Eu nunca
fui muito fã de futebol.
Brincava de
gol-a-gol quando era pequeno, cheguei a fazer escolinha na segunda série... mas
parei por aí.
Mesmo
assim, eu adoro a Copa. Sempre gostei da ideia de boa parte do mundo com os
olhos voltados a um único evento – que não fosse uma guerra ou um acidente de
avião.
Minha
primeira Copa de verdade foi a de 94. Lembro-me de praticamente todos os jogos,
a maioria deles visto com os vizinhos do prédio, com uma overdose refrigerante
e amendoim japonês, seguida quase sempre de uma leve dor de barriga.
O empate
com a Suécia na primeira fase, a cotovelada do Leonardo nas oitavas, o gol “cala a boca” do Branco no jogo tenso contra a Holanda... E, é claro, o inesquecível pênalti de Baggio e os gritos de "É tetra!" de Galvão Bueno. Mal sabia eu que 17 anos
depois estaria naquele mesmo estádio, assistindo – veja só – a um jogo de
futebol americano.
Até hoje
tenho guardada a camisa do Brasil (que não era do Brasil, mas de algum banco ou
empresa de tintas) com todos os nomes dos vizinhos assinados, consolidando em
um pedaço de pano aquele mês tão inesquecível.
Vinte anos
e um título depois, chega mais uma Copa.

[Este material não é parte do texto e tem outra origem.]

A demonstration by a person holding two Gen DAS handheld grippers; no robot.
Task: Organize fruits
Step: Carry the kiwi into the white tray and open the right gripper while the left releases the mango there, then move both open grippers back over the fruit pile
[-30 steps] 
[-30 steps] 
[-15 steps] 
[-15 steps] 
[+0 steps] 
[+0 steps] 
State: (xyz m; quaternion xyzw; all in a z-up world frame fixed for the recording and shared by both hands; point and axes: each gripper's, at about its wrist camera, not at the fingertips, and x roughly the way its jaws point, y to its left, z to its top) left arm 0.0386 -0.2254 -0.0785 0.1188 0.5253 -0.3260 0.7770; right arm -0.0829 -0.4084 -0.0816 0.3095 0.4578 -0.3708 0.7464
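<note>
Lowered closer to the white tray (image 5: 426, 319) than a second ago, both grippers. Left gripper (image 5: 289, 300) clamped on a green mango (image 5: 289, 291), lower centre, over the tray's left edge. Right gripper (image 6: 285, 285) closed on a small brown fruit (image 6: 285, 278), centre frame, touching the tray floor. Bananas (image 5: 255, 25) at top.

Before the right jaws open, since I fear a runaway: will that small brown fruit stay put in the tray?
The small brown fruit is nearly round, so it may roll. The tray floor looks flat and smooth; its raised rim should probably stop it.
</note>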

Surgem as legiões de fanáticos, com
orgulho de serem brasileiros; surgem os pessimistas, a espera do caos aéreo, dos
ingressos falsos e dos turistas assassinados. Surgem os bolões – impossíveis de
acertar. E surgem também as intensas trocas de figurinha.
Como
crianças na hora do recreio, de uma hora para outra, marmanjos começam a se
reunir nos bares, no cafezinho, na mesa de trabalho, ávidos pelos cromos
faltantes.
Comecei a
colecionar o álbum quando senti que precisava de uma atividade que rompesse o
ciclo computador-do-trabalho/celular/computador-de-casa. Qualquer atividade
offline me pareceu atraente, e quando vi um álbum jogado na casa dos meus pais,
achei que tinha encontrado a resposta.
Na
produtora onde trabalho, em um andar com 300 funcionários, a máfia das
figurinhas rolou solta. Bolos presos em elásticos passeavam de mesa em mesa, com
homens e mulheres, de 20 a 50 anos, cada um a sua maneira, checando os números
que faltavam numa folha de papel, num aplicativo ou num post-it.
Imperava o
sistema de confiança. “Toma, eu peguei 6.” “Beleza, eu peguei 10. Pega mais 4
aí.” “Não precisa, depois a gente acerta.”
Sem
perceber, passei a conhecer uma pessoa nova a cada dia. Passei a dar mais bom
dia.
Descobri
que uma colega é polonesa; trocamos dez figurinhas e conversamos sobre o jogo
de vôlei entre nossas seleções, que ocorria ao vivo naquele momento (sim, existiam
outros jogos rolando além da Copa.) Descobri que um colega estudou documentário
na Argentina; me contou que dirigiu um curta-metragem sobre a morte e me prometeu
conseguir a figurinha 34.
Outro
colega procurava freneticamente a figurinha 241 – a última que faltava. Todo o
andar se uniu em busca pelo derradeiro cromo. Ganhou a figurinha de presente de
um funcionário a 18 baias de distância.
Dos
odiadores de plantão, ouvi diversos comentários do tipo: “Que absurdo! Onde já
se viu? Um monte de marmanjo trocando figurinha na hora do almoço!”
Seria
melhor um monte de marmanjo isolado ao telefone?
Nos dias de
jogo, a festa era certa. Mesmo com trânsito, mesmo com 7x1, dia de jogo era
dia de sorriso. Era dia de encontrar os amigos, de torcer, de fazer charutinho
de kafta com gorgonzola na churrasqueira e até de conhecer gente nova.
Foram 32
dias, 64 jogos: 64 chances de quebrar a rotina, de viver um dia diferente dos
outros 333.
Pra mim, a
Copa é isso. Seja no Brasil, na Rússia ou na Eritreia, a Copa tem pouco a ver
com futebol. Tem a ver com as pessoas. Tem ver com os momentos.
Eu já
costumo interagir bastante com as pessoas ao meu redor, já costumo festejar os
dias mais cinzentos.
Imagina na
Copa!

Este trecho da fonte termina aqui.